Provided by Taste of Home

Categories     Dinner

Time 50m

Yield 6 servings.

Number Of Ingredients 15

4 cups uncooked whole wheat penne pasta
1 medium onion, chopped
2 teaspoons olive oil
4 garlic cloves, minced
1 can (15 ounces) crushed tomatoes
1 can (8 ounces) tomato sauce
3 tablespoons minced fresh parsley or 1 tablespoon dried parsley flakes
1 teaspoon dried oregano
1 teaspoon dried rosemary, crushed
1/2 teaspoon crushed red pepper flakes
1/4 teaspoon pepper
1-1/2 cups 2% cottage cheese
1-1/4 cups shredded part-skim mozzarella cheese, divided
1 cup part-skim ricotta cheese
1/4 cup grated Parmesan cheese

Steps:

  • Cook penne according to package directions., Meanwhile, in a large skillet, saute onion in oil until tender.

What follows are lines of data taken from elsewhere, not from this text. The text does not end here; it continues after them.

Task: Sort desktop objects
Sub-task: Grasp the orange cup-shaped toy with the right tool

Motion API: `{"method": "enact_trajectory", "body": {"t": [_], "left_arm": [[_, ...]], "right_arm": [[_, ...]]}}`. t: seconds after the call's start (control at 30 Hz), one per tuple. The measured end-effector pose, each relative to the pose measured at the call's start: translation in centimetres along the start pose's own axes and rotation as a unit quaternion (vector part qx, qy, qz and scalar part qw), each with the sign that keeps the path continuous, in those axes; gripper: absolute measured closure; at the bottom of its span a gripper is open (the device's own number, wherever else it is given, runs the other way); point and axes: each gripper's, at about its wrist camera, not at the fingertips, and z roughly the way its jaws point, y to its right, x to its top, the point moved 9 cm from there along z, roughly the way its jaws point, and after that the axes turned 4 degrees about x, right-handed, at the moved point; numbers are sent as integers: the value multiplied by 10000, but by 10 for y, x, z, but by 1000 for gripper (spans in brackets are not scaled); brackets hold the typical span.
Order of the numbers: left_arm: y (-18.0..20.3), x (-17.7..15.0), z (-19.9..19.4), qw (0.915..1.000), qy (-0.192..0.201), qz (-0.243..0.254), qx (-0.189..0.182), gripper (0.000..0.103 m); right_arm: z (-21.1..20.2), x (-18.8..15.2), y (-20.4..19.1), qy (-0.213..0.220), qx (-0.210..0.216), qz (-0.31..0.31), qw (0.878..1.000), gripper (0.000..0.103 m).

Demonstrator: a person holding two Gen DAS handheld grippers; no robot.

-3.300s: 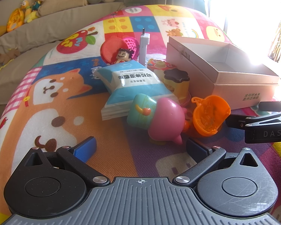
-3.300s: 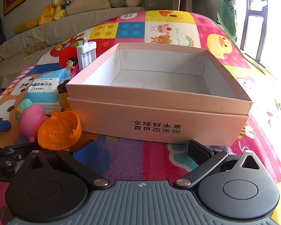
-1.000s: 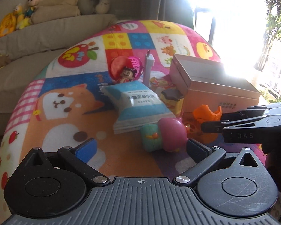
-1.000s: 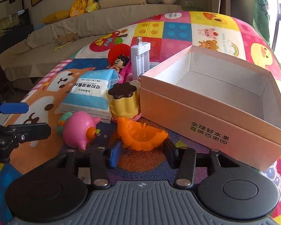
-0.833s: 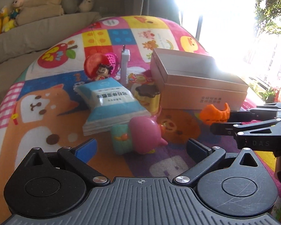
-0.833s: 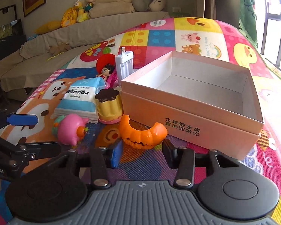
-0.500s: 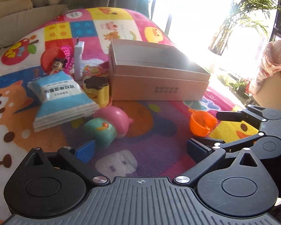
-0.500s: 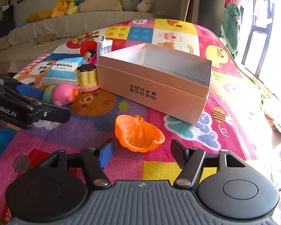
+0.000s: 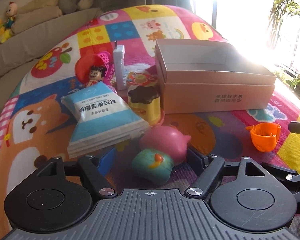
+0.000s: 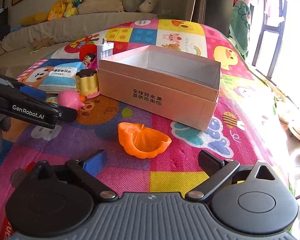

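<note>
Left wrist view: left hand-held gripper (image 9: 151,156) spread wide, holding nothing, its fingers flanking a pink-and-teal toy (image 9: 160,156) lying on the colourful play mat (image 9: 30,120). Just left of the open cardboard box (image 9: 214,88): a yellow pudding-shaped toy (image 9: 144,102) with a brown top. Further left of the box, a blue-and-white wipes packet (image 9: 104,118); behind it, a small doll figure (image 9: 95,76) against a red-and-pink toy, and a white charger (image 9: 119,68) standing upright. In front of the box's right corner, apart from it, an orange pumpkin-shaped cup (image 9: 265,138).

Right wrist view: right hand-held gripper (image 10: 152,160) opened wide, gripping nothing, the orange pumpkin-shaped cup (image 10: 143,140) resting free on the play mat (image 10: 170,176) just ahead of its fingertips and in front of the cardboard box (image 10: 160,88). Left of the box: pudding-shaped toy (image 10: 87,83), wipes packet (image 10: 59,77), doll figure (image 10: 88,57), charger (image 10: 105,51). Left hand-held gripper (image 10: 70,112) reaching in from the left edge, near the pink-and-teal toy (image 10: 70,99).
</note>
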Motion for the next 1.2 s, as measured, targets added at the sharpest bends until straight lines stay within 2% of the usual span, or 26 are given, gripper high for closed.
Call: {"method": "enact_trajectory", "body": {"t": [0.07,0.2,0.3,0.53,0.67,0.83,0.97,1.07,1.13,1.2], "left_arm": [[3,0,1,9999,61,110,37,25],[7,-2,-3,9995,173,250,16,44],[0,-3,-9,9990,265,314,188,47],[-35,-14,-17,9987,212,37,454,45],[-53,-18,-18,9981,173,-124,586,45],[-61,-20,-19,9980,163,-270,555,42],[-63,-21,-20,9980,174,-322,506,36],[-66,-23,-22,9979,193,-384,491,34],[-69,-23,-24,9977,205,-430,487,32],[-72,-24,-25,9975,211,-466,493,32]], "right_arm": [[1,-1,0,-25,-1,10,10000,4],[1,-1,1,-44,1,34,10000,4],[3,-2,0,-96,-23,30,9999,3],[3,0,-3,-143,-276,-71,9995,0],[7,2,-3,-284,-224,161,9992,0],[17,10,-12,-419,-43,228,9989,1],[25,23,-26,-427,104,108,9990,26],[32,32,-37,-445,163,-33,9989,40],[37,37,-47,-456,247,-169,9985,47],[41,42,-58,-448,329,-310,9980,48]]}}
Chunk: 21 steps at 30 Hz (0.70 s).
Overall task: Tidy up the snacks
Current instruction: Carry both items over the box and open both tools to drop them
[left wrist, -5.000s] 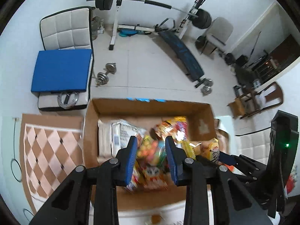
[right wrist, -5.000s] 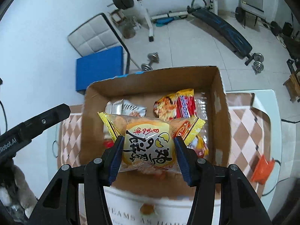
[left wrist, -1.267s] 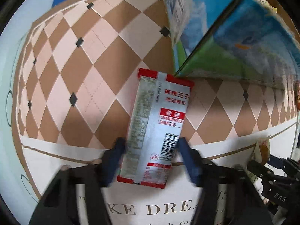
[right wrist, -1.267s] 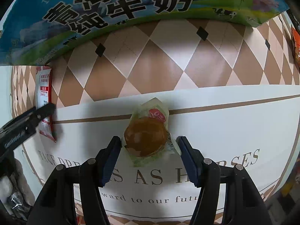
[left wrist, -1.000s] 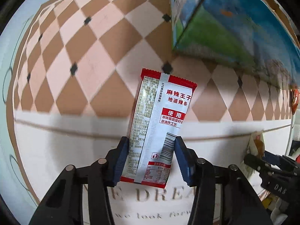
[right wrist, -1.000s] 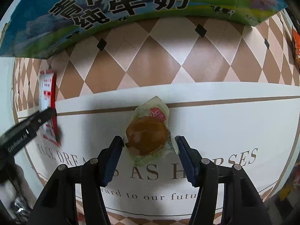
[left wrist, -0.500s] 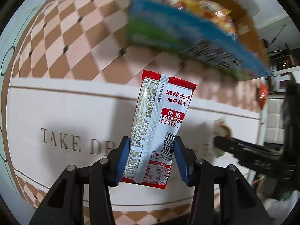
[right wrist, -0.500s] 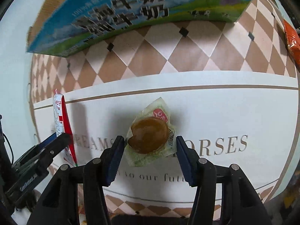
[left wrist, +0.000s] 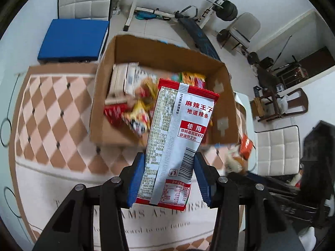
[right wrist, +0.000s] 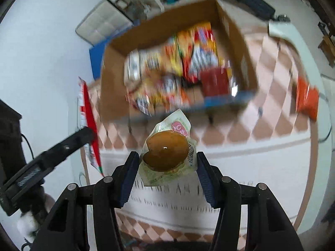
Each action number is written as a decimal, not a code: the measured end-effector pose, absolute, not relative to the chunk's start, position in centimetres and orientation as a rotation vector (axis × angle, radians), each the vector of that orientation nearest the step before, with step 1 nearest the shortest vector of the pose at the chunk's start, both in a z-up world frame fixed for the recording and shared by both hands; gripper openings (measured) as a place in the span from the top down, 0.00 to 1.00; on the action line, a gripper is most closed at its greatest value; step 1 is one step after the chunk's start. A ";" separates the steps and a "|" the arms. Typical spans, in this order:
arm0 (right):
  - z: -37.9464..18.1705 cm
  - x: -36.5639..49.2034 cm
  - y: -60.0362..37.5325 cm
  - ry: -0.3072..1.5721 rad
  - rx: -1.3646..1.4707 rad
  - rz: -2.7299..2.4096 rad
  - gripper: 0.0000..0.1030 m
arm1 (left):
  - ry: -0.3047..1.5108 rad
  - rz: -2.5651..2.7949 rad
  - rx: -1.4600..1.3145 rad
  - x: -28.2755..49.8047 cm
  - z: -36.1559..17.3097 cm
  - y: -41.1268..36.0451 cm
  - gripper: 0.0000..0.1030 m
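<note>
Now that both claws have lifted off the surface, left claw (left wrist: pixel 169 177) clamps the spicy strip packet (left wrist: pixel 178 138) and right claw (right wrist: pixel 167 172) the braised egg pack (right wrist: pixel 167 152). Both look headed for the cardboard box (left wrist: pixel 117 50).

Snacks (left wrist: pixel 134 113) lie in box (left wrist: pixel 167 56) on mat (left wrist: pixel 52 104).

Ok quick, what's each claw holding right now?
Left gripper: shut on the red-and-white packet.
Right gripper: shut on the clear bag with a brown egg; its jaws just closed tighter.
</note>
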State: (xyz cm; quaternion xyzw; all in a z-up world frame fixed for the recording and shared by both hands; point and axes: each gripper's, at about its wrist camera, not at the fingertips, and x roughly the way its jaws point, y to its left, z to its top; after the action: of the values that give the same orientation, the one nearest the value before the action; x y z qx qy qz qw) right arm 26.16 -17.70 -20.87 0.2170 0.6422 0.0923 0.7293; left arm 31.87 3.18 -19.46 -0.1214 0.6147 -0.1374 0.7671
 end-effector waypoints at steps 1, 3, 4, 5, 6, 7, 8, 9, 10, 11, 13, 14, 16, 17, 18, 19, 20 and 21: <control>-20.5 27.4 -17.7 1.404 0.475 0.198 0.43 | 1.349 -0.296 -0.264 32.8 -19.6 3.1 0.57; -20.0 29.7 -17.9 1.391 0.475 0.190 0.43 | 1.378 -0.279 -0.276 34.8 -20.4 3.6 0.57; -19.9 30.6 -17.9 1.390 0.466 0.184 0.43 | 1.396 -0.267 -0.276 35.8 -20.9 3.7 0.57; -20.1 31.6 -18.0 1.390 0.458 0.173 0.43 | 1.414 -0.256 -0.277 36.7 -21.5 3.8 0.57; -20.4 32.4 -18.0 1.395 0.452 0.167 0.43 | 1.430 -0.231 -0.275 37.9 -22.4 4.1 0.57; -20.8 33.2 -18.0 1.403 0.446 0.159 0.43 | 1.443 -0.218 -0.267 38.5 -23.0 4.3 0.57; -21.4 33.9 -17.9 1.412 0.443 0.149 0.43 | 1.455 -0.207 -0.264 39.1 -23.5 4.4 0.57; -22.1 34.3 -17.7 1.422 0.439 0.140 0.43 | 1.469 -0.186 -0.261 39.8 -24.3 4.7 0.57; -22.8 35.0 -17.7 1.435 0.437 0.130 0.43 | 1.475 -0.175 -0.255 40.1 -24.7 4.9 0.57; -23.6 35.6 -17.7 1.448 0.437 0.117 0.43 | 1.486 -0.160 -0.252 40.6 -25.5 5.1 0.57; -25.0 36.4 -17.8 1.473 0.440 0.099 0.43 | 1.504 -0.143 -0.238 41.1 -26.4 5.3 0.57; -25.8 36.7 -17.8 1.485 0.445 0.091 0.43 | 1.513 -0.136 -0.236 41.3 -26.9 5.4 0.57; -27.1 37.1 -17.7 1.509 0.449 0.081 0.43 | 1.529 -0.128 -0.229 41.4 -27.8 5.5 0.57; -27.7 37.2 -17.7 1.520 0.451 0.076 0.43 | 1.535 -0.126 -0.225 41.4 -28.0 5.5 0.57; -28.3 37.4 -17.7 1.530 0.454 0.070 0.43 | 1.541 -0.122 -0.225 41.5 -28.4 5.6 0.57; -28.7 37.4 -17.7 1.537 0.459 0.066 0.43 | 1.549 -0.122 -0.227 41.5 -28.7 5.6 0.57; -29.2 37.5 -17.8 1.545 0.466 0.063 0.43 | 1.556 -0.122 -0.230 41.5 -28.9 5.6 0.57; -29.5 37.7 -17.8 1.551 0.471 0.061 0.43 | 1.560 -0.122 -0.232 41.5 -29.1 5.6 0.56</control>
State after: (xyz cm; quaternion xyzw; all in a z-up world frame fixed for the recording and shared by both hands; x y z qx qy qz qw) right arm 37.67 -17.76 -29.53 0.2103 0.6934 0.0273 0.6886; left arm 41.46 5.58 -29.10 -0.1041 0.7013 -0.0549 0.7030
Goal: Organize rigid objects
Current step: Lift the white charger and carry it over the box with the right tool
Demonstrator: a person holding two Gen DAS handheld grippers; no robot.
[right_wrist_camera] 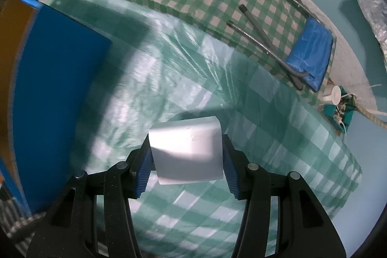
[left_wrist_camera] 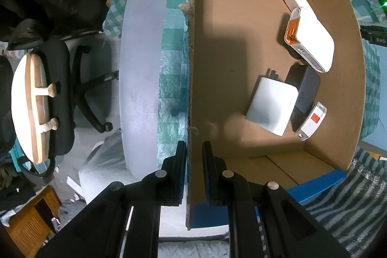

Add garlic; cook 1 minute longer. Stir in the tomatoes, tomato sauce, parsley, oregano, rosemary, pepper flakes and pepper. Bring to a boil. Remove from the heat; cool for 15 minutes., Preheat oven to 400°. Drain penne; add to sauce. Stir in cottage cheese, 1/2 cup mozzarella and all of the ricotta. Transfer to a 13x9-in. baking dish coated with cooking spray. Top with Parmesan cheese and remaining mozzarella., Bake, uncovered, 20-25 minutes or until bubbly.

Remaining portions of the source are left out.